Deep Learning - Optimizations Part 1

Momentum, RMSProp, Adam, Learning Rate Decay, Local Minima

Posted by Rico's Nerd Cluster on January 18, 2022

Introduction

Deep learning is still highly empirical, it works well in big data where there’s a lot of data, but its theories are not set in stone (at least yet). So use below optimization techniques with a grain of salt - these are common techniques that could generalize well, but they may not be well generalizable to your applications.

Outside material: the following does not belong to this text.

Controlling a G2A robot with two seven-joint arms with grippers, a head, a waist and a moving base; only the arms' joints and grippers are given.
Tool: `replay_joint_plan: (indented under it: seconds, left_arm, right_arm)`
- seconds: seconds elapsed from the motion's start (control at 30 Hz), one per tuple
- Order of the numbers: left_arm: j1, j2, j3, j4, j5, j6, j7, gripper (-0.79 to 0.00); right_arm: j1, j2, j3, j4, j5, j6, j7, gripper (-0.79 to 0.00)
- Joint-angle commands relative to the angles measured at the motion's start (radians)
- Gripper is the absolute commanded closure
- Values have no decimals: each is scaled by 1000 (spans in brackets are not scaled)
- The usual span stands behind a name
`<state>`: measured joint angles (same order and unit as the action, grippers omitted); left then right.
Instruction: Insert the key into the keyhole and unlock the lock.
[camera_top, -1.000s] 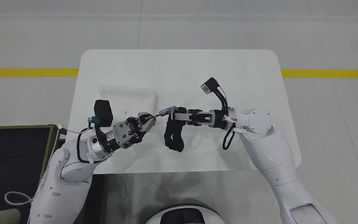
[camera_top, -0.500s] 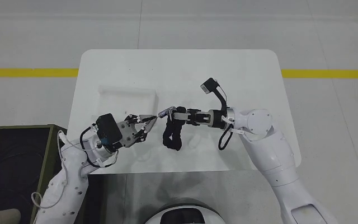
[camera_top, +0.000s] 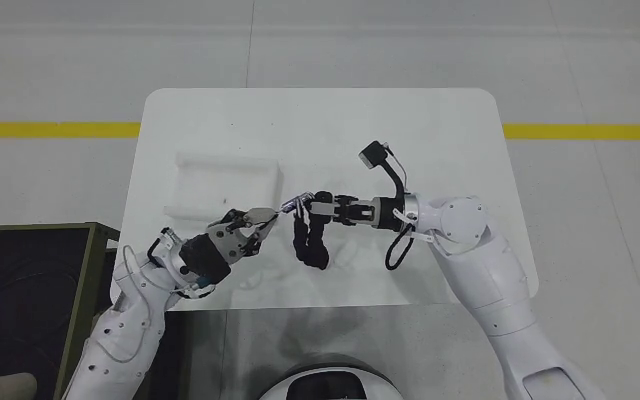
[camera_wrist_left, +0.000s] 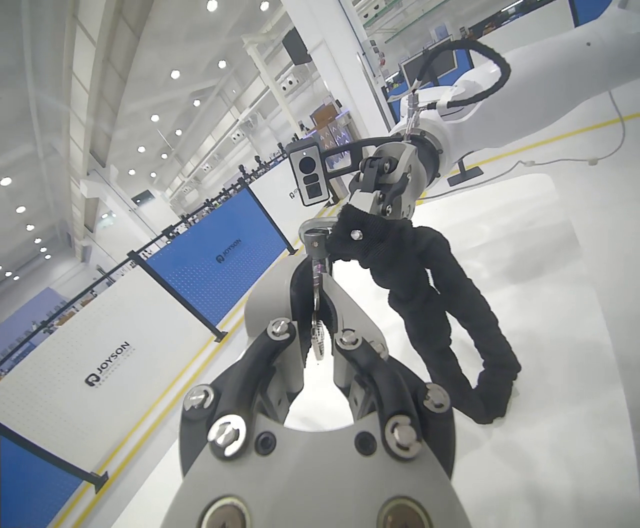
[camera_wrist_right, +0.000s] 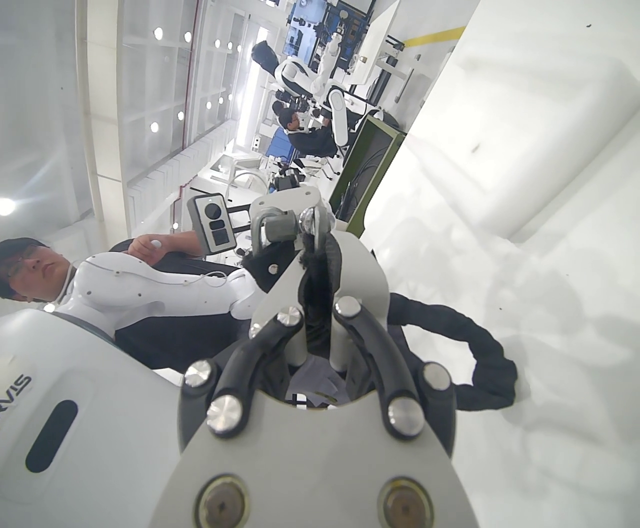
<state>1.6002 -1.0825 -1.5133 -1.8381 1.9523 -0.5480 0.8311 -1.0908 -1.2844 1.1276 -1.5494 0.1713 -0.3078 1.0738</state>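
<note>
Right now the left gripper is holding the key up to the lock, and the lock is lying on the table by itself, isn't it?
Not quite. The lock is not lying on the table by itself: the right gripper grips it, as the left wrist view shows. The left gripper does hold the key up to the lock.

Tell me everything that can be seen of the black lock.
The lock is a cable loop in a black woven sleeve with a small silver metal head. The right end effector is shut on its upper part; the loop hangs down, its low end seemingly resting on the white table. The key, pinched in the left end effector, reaches the metal head.
</note>
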Motion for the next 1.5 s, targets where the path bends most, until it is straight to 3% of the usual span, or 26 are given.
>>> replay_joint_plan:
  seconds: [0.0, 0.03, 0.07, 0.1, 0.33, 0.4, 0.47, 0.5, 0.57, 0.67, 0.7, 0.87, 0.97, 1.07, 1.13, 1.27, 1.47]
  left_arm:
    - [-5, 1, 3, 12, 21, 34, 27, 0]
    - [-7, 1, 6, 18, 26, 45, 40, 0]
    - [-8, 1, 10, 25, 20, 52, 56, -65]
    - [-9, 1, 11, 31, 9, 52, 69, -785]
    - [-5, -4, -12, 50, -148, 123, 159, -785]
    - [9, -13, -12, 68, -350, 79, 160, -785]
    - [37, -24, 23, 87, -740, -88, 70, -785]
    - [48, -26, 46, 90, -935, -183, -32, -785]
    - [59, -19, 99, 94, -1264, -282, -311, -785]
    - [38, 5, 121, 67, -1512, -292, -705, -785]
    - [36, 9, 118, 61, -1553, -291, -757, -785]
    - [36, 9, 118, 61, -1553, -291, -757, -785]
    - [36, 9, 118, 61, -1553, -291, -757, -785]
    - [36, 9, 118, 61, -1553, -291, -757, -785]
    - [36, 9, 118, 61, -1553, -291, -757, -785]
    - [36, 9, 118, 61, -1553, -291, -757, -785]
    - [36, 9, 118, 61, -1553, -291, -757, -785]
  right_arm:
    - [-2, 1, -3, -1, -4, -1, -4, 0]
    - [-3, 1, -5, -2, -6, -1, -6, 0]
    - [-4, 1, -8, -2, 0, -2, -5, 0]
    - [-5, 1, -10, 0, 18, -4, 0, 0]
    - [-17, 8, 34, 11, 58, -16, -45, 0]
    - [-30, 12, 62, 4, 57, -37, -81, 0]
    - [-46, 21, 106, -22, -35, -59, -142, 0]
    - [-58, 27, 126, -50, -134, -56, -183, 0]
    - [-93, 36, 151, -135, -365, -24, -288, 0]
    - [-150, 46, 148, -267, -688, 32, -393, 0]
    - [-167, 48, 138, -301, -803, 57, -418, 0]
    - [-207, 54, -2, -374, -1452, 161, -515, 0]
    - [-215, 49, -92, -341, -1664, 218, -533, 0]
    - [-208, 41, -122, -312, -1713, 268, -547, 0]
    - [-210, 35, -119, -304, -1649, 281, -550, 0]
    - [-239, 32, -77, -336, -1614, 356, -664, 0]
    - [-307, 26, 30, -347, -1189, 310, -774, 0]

Exponentially Weighted Averages

Exponentially weighted averages is $v_{t} = b v_{t-1} + (1-b)\theta_t$. As $b$ becomes lower, this average will become more noisy. E.g., when $b=0.9$

\[\begin{gather*} v_{100} = 0.1 * 0.9^{99} \theta_1 + 0.1 * 0.9^{98} \theta_2 ... \end{gather*}\]

In exponentially weighted averages, the initial phase could be much lower than the “real average” values. This is called a bias. And this is because initially, $(1-b) \theta_t$ is the main component, while $(1-b)$ could be small Usually, people won’t care much. But if you are concerned, you can then apply bias correction:

\[v_t = \frac{v_t}{1-b^t}\]

As $t \rightarrow \inf$, $v_t$ will go to 1, so the exponentially weighted average will grow closer and closer to the uncorrected one.

Technique 2 - Gradient Descent With Momentum

When gradient is low, it might be helpful to use the weight itself as part of the momentum to amplify the gradient. So momentum is defined as:

\[\begin{gather*} V_{dw} = \beta V_{dw} + (1-\beta) dw \\ V_{db} = \beta V_{db} + (1-\beta) db \\ W = W - \lambda V_{dw} \\ b = b - \lambda V_{db} \end{gather*}\]
  • $\beta$ is commonly 0.9
  • No bias correction in momentum implementation

  • (1) is gradient descent, (2) is with a small momentum, (3) is with a larger momentum

Dashed Line Is Gradient, Solid Line Is The Actual dW

Technique 3 - RMSProp (root mean squared Prop)

When gradient has large oscillations, we might want to smooth it out. In the below illustration, gradient is large along W, but small along b. So to smooth out the magnitudes of W, we can apply “RMSProp”. (Propsed by Hinton in a Coursera course, lol)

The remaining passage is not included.